- [Data excerpt]:
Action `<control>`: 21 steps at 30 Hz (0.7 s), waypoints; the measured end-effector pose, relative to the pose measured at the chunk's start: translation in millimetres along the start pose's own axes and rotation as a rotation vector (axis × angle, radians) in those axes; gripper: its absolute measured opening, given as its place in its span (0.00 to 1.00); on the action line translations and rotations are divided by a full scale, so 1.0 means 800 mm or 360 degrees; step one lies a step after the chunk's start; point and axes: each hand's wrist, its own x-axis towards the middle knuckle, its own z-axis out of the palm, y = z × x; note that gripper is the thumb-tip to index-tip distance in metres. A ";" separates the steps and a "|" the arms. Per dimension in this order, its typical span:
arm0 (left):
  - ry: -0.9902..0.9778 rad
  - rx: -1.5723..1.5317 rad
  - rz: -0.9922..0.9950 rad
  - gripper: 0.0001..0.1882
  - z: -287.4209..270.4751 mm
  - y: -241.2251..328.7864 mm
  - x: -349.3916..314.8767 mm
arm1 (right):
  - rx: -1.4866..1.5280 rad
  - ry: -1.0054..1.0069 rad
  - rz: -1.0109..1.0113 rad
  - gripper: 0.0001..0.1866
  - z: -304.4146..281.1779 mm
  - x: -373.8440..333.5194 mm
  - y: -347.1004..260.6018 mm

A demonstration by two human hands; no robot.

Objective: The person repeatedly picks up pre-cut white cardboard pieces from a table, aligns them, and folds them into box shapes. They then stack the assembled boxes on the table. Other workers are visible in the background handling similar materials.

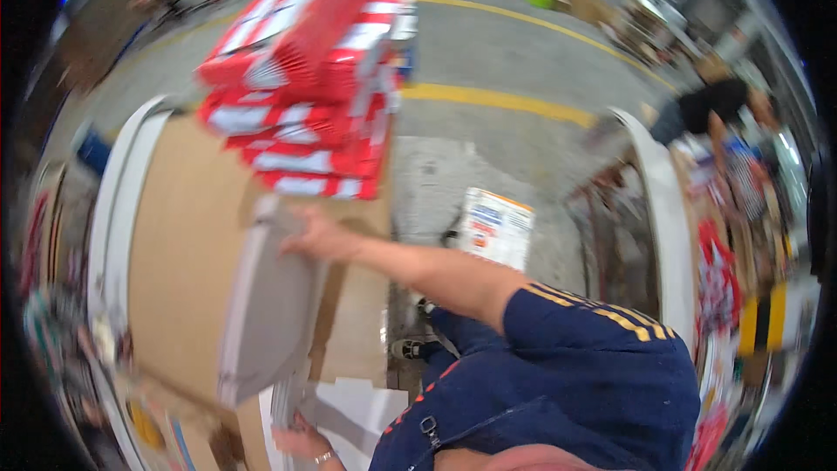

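Note:
A thick stack of flat, pale grey panels (270, 305), perhaps folded cartons, stands tilted on edge over the brown tabletop. My right hand (319, 235) grips its upper end, with the fingers bent over the edge. Lower down, my left hand (301, 439), with a band on the wrist, closes on the stack's lower end; part of its fingers is hidden. Beside the left hand lies a white sheet (362, 414) on the table's near part. Motion blurs the stack slightly.
Red-and-white packs (305, 113) are piled on the table's (187, 209) far end. White curved rails (131, 183) edge the table at left and another bench at right. A printed white sack (495, 227) lies on the floor. Another person (711, 109) bends over goods at right.

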 end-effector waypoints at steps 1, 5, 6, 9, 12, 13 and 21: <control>0.0124 -0.0076 -0.0003 0.26 -0.001 0.006 0.003 | -0.0063 0.0135 -0.0066 0.32 0.000 -0.004 0.001; -0.0187 -0.0287 -0.0136 0.25 -0.049 0.015 0.021 | -0.0062 0.0124 -0.0266 0.32 0.010 0.006 0.022; -0.0222 -0.0321 -0.0174 0.25 -0.051 0.018 0.018 | -0.0039 0.0142 -0.0279 0.32 0.014 0.001 0.016; -0.0259 -0.0327 -0.0161 0.24 -0.044 0.015 0.010 | -0.0101 0.0178 -0.0280 0.33 0.014 -0.001 0.009; -0.0239 -0.0354 -0.0173 0.23 -0.044 0.024 0.006 | -0.0302 0.0221 -0.0192 0.33 -0.003 -0.005 0.014; -0.0195 -0.0374 -0.0162 0.22 -0.045 0.031 0.008 | -0.0339 0.0243 -0.0205 0.32 -0.011 -0.004 0.015; -0.0043 -0.0504 -0.0180 0.19 -0.050 0.024 0.018 | -0.0482 0.0410 -0.0187 0.18 -0.027 0.001 0.056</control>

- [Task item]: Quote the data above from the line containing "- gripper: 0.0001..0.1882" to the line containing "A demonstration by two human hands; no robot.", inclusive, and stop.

- [The answer]:
  - gripper: 0.0001..0.1882
  - z: -287.4209..270.4751 mm
  - y: -241.2251..328.7864 mm
  - x: -349.3916..314.8767 mm
arm1 (right):
  - rx: -1.4866..1.5280 rad
  - ry: -1.0054..1.0069 rad
  - rz: -1.0109..1.0113 rad
  - gripper: 0.0001..0.1866
  - z: -304.4146..281.1779 mm
  - x: -373.8440..333.5194 mm
  - y: -347.1004..260.6018 mm

A demonstration by two human hands; no robot.

This output completes the exercise.